No one thinks honor killing is justified.
Larn to read.
********************
Here goes:
"I don't know of anyone that says murder is acceptable...
...BUT...
there are many self-claimed liberals (Feministing, Feministe, Shakesville, Pandagon)...
that will try to DISMISS...
...various acts LIKE THIS ONE....
...as belonging to ancient cultures and will go far to...
...JUSTIFY other actions...( "like repression of free speech, forced abaya/burqa/hijab wearing"--none of which have come up in these blog posts on honor killing)...
...BY USING CULTURAL RELATIVISM ARGUMENTS."

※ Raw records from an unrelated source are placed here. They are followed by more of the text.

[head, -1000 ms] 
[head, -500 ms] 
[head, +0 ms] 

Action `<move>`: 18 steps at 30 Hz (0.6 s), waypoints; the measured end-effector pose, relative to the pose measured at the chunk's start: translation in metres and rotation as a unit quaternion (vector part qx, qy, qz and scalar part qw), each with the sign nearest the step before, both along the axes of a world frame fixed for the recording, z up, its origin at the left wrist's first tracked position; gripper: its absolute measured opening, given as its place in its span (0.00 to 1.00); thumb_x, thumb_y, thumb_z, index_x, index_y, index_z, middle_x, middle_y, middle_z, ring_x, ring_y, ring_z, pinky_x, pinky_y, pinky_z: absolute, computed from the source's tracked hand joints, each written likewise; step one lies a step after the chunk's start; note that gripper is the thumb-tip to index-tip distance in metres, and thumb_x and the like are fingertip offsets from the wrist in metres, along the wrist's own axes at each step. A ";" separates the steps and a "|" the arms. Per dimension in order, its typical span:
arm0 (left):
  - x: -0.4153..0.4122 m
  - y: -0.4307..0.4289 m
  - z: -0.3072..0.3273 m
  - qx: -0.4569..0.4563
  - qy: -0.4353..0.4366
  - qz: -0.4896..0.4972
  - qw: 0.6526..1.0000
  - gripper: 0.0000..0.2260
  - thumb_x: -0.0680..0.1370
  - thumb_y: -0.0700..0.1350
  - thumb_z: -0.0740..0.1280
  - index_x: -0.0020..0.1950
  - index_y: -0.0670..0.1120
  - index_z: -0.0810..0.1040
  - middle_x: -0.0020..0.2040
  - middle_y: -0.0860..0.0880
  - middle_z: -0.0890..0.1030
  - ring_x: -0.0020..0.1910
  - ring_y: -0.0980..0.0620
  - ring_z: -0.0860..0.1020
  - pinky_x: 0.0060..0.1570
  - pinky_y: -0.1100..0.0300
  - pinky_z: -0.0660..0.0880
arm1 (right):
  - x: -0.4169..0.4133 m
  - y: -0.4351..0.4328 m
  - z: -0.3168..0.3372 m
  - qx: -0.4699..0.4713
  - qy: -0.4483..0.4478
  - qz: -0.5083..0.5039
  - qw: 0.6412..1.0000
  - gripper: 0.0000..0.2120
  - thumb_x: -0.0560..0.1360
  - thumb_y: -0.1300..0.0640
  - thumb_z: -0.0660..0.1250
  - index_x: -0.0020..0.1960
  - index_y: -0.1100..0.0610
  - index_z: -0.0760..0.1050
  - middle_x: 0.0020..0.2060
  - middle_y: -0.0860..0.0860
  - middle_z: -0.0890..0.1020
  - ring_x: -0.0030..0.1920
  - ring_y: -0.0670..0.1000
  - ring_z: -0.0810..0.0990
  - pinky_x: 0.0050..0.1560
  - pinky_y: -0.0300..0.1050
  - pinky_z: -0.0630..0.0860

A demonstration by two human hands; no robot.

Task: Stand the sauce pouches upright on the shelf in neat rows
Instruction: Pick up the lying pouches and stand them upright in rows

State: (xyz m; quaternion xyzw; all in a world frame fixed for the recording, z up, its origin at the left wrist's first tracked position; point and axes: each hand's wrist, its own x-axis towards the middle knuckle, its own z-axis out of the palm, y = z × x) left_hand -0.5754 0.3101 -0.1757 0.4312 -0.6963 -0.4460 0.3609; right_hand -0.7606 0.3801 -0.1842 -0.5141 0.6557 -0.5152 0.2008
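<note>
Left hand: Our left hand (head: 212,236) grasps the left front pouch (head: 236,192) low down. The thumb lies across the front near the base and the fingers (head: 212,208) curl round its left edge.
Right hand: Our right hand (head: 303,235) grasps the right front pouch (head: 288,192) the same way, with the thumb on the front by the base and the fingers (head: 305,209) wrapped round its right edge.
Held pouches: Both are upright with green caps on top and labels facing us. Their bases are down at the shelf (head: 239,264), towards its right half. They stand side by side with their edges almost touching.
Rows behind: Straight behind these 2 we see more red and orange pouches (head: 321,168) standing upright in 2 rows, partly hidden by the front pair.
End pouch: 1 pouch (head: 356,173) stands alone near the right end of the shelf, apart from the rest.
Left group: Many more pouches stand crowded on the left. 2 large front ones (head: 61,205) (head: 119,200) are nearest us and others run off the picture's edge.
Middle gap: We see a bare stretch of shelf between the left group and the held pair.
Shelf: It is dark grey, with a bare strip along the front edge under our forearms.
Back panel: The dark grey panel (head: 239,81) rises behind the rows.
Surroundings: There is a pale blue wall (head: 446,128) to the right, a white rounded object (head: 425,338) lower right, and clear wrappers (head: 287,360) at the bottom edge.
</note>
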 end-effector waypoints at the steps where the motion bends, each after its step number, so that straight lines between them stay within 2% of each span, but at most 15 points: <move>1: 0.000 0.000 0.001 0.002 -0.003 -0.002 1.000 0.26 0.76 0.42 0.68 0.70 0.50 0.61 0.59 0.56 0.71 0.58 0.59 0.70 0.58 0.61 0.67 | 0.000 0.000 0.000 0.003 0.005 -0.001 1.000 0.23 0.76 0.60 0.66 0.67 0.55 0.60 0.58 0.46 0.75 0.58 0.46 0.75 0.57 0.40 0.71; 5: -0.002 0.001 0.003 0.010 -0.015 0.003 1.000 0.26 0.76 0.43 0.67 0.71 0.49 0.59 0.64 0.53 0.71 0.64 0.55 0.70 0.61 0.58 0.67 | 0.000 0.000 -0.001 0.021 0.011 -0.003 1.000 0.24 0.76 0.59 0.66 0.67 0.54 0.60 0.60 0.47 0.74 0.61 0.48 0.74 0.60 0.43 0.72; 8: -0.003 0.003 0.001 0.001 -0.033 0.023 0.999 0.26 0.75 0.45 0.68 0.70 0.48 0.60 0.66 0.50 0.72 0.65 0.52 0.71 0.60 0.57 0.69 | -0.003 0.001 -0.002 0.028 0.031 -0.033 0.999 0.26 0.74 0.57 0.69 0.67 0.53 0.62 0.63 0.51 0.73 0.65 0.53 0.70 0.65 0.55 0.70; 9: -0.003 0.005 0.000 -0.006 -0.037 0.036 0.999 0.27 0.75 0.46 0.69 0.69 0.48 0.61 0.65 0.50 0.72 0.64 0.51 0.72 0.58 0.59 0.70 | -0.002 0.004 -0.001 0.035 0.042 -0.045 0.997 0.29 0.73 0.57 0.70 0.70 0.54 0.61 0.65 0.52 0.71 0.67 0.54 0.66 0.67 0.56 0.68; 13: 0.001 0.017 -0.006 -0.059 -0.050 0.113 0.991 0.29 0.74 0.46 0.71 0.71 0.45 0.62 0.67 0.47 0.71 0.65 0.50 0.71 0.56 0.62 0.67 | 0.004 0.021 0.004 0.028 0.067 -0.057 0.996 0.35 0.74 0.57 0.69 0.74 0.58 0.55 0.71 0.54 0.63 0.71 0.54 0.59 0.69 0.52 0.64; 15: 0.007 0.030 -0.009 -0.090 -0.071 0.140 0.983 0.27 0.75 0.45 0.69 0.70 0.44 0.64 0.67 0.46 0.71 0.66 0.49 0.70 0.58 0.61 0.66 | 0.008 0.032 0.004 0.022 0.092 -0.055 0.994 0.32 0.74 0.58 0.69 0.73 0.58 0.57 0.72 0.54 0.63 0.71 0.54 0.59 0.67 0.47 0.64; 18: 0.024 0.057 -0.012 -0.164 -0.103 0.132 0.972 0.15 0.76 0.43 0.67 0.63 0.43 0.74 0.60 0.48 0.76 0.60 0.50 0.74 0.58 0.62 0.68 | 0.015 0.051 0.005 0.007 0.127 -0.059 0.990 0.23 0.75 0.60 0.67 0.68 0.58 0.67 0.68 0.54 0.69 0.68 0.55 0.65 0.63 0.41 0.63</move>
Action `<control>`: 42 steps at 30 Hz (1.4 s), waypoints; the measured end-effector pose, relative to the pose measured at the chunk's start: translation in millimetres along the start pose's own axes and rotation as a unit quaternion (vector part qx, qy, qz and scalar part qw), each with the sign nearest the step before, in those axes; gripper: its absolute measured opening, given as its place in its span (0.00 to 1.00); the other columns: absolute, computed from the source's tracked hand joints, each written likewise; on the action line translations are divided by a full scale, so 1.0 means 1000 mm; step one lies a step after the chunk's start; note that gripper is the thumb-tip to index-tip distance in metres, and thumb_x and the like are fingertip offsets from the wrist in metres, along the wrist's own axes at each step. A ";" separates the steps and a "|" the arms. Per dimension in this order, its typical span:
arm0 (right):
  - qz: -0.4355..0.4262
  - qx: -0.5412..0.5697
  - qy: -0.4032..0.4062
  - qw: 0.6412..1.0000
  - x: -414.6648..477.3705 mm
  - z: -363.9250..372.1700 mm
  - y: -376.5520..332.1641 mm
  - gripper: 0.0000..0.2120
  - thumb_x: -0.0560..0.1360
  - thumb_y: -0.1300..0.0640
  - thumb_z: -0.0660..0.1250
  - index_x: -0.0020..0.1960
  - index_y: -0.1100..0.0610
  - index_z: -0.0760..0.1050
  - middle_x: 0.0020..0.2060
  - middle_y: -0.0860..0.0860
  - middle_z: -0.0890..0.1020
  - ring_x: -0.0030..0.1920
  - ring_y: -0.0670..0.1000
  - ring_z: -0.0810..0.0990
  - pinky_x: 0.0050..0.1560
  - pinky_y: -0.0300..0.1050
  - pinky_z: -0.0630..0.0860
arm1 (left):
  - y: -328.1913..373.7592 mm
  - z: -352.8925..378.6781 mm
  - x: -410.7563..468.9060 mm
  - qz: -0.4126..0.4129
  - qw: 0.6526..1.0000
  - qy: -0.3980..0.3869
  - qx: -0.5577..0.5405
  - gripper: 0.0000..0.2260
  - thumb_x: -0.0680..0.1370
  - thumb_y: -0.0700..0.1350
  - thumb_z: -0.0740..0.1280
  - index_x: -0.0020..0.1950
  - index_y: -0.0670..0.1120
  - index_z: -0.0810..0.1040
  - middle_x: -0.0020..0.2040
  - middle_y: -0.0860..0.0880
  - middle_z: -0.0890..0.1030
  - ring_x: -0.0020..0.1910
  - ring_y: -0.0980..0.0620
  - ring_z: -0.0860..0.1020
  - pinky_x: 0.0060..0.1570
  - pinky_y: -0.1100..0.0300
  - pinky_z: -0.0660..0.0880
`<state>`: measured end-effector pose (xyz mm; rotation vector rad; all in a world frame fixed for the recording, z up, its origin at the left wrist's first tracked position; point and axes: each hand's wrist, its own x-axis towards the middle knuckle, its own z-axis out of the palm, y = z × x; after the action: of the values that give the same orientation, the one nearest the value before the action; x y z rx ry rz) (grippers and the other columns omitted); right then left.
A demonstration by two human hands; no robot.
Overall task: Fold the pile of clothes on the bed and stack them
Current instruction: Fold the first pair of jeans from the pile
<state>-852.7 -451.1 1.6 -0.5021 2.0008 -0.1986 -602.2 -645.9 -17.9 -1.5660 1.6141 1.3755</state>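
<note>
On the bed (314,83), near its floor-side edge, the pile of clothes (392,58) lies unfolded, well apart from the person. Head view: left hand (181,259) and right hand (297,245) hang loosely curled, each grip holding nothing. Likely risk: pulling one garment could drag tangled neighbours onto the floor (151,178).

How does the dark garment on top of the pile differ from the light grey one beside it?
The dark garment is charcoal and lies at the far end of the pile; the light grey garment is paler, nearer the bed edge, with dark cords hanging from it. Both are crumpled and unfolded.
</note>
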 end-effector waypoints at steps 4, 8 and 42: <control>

So what exactly did i misresrepresent in your statement?
Jerry, et ilk: Are you willing to comment on the atrocity itself? If so, what do you have to say about it?
If so, what do you have to say about it?
Seems that his only opinion on the atrocity is that it's a useful cudgel with which to beat his caricatures of liberalism and Islam.
Kudos, by the by, to those of you willing to rebut the troll's so-called argument rationally. I find myself with little patience these days for those who argue in bad faith.
To bring the discussion back to the matter at hand, a reasonable point of discussion would be, what's a good response? Were there a functioning regime to sanction, that'd be an obvious place to start, but absent that?